The resolution passed the Oklahoma State Senate 28-16.

“The independent members of the Beer Distributors of Oklahoma applaud the state Senate for their passage of SJR 68 and commend Senator Clark Jolley for his focused work in seeing the resolution through the Senate. BDO also commends Senator Brian Bingman and Senator Stephanie Bice for their leadership as well on this complex issue. Their collective efforts hopefully will provide the opportunity for Oklahomans to vote November 8th to modernize Oklahoma’s alcohol beverage laws in an equitable, safe and responsible manner. Doing so will protect the independent three-tier system, provide additional consumer choice and convenience and allow Oklahoma craft beer brewers to expand their markets.
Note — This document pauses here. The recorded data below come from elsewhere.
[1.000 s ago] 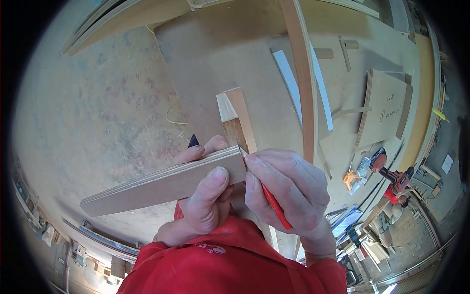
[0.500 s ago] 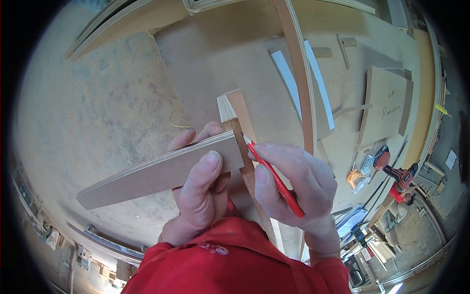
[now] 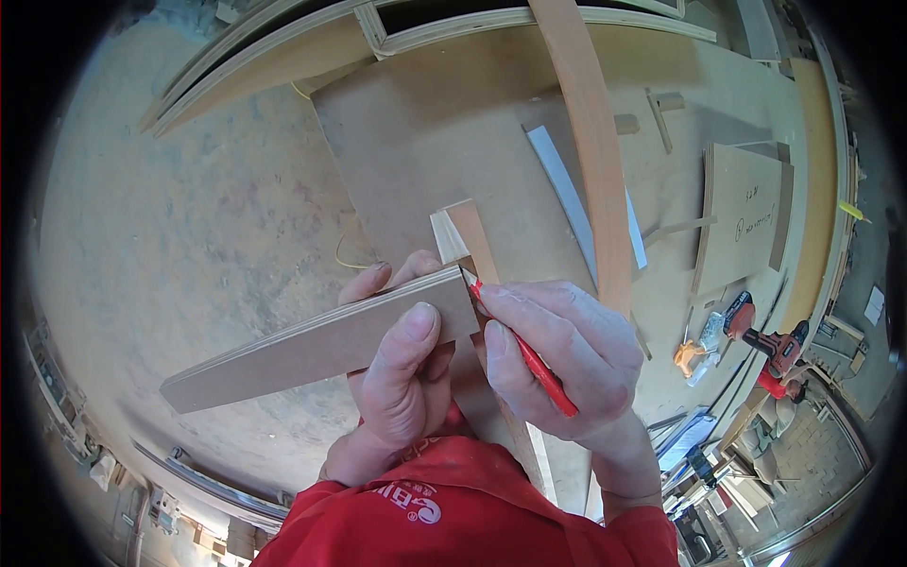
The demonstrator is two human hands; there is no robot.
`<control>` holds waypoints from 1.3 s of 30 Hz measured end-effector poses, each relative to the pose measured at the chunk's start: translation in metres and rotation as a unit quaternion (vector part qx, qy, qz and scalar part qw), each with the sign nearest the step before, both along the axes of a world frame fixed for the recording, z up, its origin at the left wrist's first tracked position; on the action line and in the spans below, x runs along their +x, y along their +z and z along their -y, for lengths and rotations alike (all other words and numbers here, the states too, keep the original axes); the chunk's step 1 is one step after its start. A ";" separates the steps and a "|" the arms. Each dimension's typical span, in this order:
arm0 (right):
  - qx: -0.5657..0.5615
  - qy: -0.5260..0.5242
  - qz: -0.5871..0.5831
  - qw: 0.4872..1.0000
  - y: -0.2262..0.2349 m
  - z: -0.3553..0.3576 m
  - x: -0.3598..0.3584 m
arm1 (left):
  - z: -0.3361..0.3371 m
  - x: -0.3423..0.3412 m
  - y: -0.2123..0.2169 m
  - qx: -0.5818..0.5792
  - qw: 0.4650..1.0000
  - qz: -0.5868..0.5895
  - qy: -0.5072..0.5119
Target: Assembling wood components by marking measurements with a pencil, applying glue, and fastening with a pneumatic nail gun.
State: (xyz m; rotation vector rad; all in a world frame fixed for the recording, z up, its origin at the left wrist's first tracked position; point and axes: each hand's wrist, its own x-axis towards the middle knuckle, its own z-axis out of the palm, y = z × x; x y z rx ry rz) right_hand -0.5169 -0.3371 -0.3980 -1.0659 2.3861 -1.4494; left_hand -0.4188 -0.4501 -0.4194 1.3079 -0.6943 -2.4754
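Observation:
My left hand grips a tapered plywood piece, thumb on its face and fingertips over the far edge. The plywood lies across a narrow wooden strip, which runs from a pale, tapered far end down toward my red shirt. My right hand pinches a red pencil. Its tip is at the upper right corner of the plywood, right beside the strip; whether it touches the wood is too small to tell.
A long board rises in the middle, past white strips on the bench. Farther right are stacked panels, an orange-handled tool and a cordless drill. Plywood frames line the far side.
The pencil tip has come to the plywood's upper right corner from a little right of it. Both hands and the plywood sit slightly lower in view, and the background has shifted.

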 end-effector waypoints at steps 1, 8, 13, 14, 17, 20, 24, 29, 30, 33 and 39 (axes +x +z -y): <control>0.010 0.007 -0.005 1.000 0.001 0.000 -0.001 | 0.000 0.000 -0.001 -0.006 1.000 0.007 -0.008; 0.012 0.007 0.014 1.000 0.011 -0.012 0.007 | -0.013 0.011 -0.001 0.003 0.999 -0.042 0.020; 0.025 0.004 0.003 1.000 0.030 -0.059 0.048 | -0.054 0.052 0.011 -0.004 0.998 -0.056 0.013; 0.030 0.003 -0.001 1.000 0.036 -0.073 0.063 | -0.067 0.066 0.017 -0.009 0.998 -0.058 0.010; 0.029 -0.003 -0.004 1.000 0.057 -0.118 0.112 | -0.114 0.109 0.035 -0.001 0.999 -0.046 0.023; 0.025 -0.001 -0.001 1.000 0.077 -0.164 0.160 | -0.163 0.158 0.052 -0.010 0.998 -0.054 0.024; 0.032 0.009 0.003 0.999 0.097 -0.214 0.214 | -0.214 0.207 0.072 -0.019 0.998 -0.059 0.032; -0.005 -0.048 0.073 0.996 0.110 -0.229 0.237 | -0.217 0.229 0.085 -0.034 0.995 -0.090 0.010; -0.034 -0.079 0.087 0.992 0.111 -0.223 0.234 | -0.210 0.224 0.085 -0.035 0.995 -0.091 0.011; -0.065 -0.104 0.098 0.988 0.103 -0.206 0.218 | -0.186 0.195 0.083 -0.035 0.986 -0.159 0.021; -0.056 -0.062 0.063 0.995 0.080 -0.172 0.188 | -0.161 0.165 0.065 -0.059 0.988 -0.138 0.032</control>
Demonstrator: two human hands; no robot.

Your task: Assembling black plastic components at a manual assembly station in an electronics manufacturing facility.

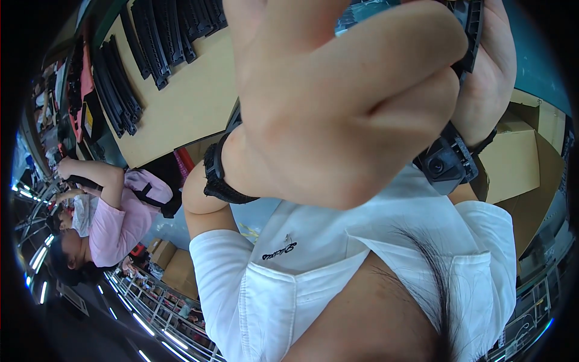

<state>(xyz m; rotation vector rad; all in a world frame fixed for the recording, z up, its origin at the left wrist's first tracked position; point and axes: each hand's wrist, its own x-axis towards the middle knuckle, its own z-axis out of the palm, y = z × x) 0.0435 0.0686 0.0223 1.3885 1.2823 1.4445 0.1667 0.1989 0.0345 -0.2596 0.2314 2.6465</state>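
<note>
My left hand (356, 114) fills the upper middle, close to the camera, its fingers curled and their tips hidden. Its knuckles press up to a black plastic strip (473, 30) with a ribbed edge, seen only in part at the upper right. On the far side of that strip is my right hand (491, 78), closed around it and partly covered by my left. Black bands circle both wrists, and a small camera unit (443, 163) sits by the right one. More black curved strips (160, 39) lie side by side on a tan board (181, 108) at the upper left.
Open cardboard boxes (512, 160) stand at the right, below a teal surface (537, 54). Clear plastic wrap (365, 13) shows behind my hands. At the left a person in a pink top (123, 226) works with raised arms, near cardboard boxes (178, 268) and metal racks.
</note>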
The alcohol modernization process is complicated, and many stakeholders, including BDO, have participated for many months in complex discussions. SJR 68 is a broad-based resolution that will accomplish the type of responsible alcohol modernization Oklahomans have stated they desire,” Brett Robinson, the president of the Beer Distributors of Oklahoma, said.

Anheuser-Busch, the maker of Budweiser, ran a social media campaign against the bill, but a change in language won them over.

“We have always supported modernization, but not at the cost of our business and jobs in Oklahoma. We are pleased that the current legislation allows us to maintain our operations and employees in Oklahoma, while giving Oklahoma beer drinkers what they are looking for- cold, strong beer through a distribution system that provides both quality and convenience. We look forward to continue working closely with all parties to ensure true modernization si achieved for the Oklahoma consumer,” said Eric James, senior director of sales and marketing.

However, not everyone was thrilled with the bill.

The Retail Liquor Association said the laws need to be changed, but Jolley’s bill is not the way to do it.

“The people who own retail and package stores are scared, because those who aren’t being threatened to be completely put out of business are being threatened to have to get rid of employees that have worked for them for a long time,” Bryan Kerr said. “There’s a lot of fear among retail and package stores that all of this money is going to move from the local economy and their pockets and their employers’ pockets and move into Walmart and then go right out of the state.”

Voters will voice their opinion on the bill in November if it passes the House.